Background: Although there have been numerous studies on the treatment of developmental dysplasia of the hip, few have focused on its natural history into adulthood. We observed valgus deformity of the knee in a group of adult patients with developmental dysplasia of the hip. To the best of our knowledge, there has been no detailed study of that condition. The purpose of this study was to investigate structural changes of the knee in patients with neglected developmental dysplasia of the hip.
Methods: Thirty-four adult patients with neglected developmental dysplasia of the hip and ten healthy adults were evaluated. The lower extremities were grouped according to the severity of the dysplasia. The morphology of the knees was evaluated with radiographic measurements, and the groups were compared.
Results: Compared with the control group, the patients with severe developmental dysplasia of the hip had significant valgus deformity of the knee. This finding was associated with an increased vertical dimension of the medial femoral condyle, which led to a valgus inclination of the distal femoral articular surface. Although the femoral sulcus was shallower in the patients with developmental dysplasia of the hip, patellofemoral congruency was not deranged.
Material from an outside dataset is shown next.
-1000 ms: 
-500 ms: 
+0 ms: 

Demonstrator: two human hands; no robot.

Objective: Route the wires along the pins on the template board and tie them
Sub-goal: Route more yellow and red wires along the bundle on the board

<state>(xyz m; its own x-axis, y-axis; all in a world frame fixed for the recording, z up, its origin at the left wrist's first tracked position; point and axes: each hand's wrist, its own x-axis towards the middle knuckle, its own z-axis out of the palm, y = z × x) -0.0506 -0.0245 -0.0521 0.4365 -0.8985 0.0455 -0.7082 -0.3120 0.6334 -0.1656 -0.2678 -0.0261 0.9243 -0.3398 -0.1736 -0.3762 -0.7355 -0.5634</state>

Conclusions: The pathologic condition of the hip joint in patients with developmental dysplasia of the hip results in developmental changes in the osseous anatomy of the knee joint, with the development of a valgus deformity of the lower extremity. If any surgical intervention is planned in a patient with developmental dysplasia of the hip, the whole lower extremity should be carefully analyzed, with special attention to the morphology of the knee, to avoid creating problems of malalignment.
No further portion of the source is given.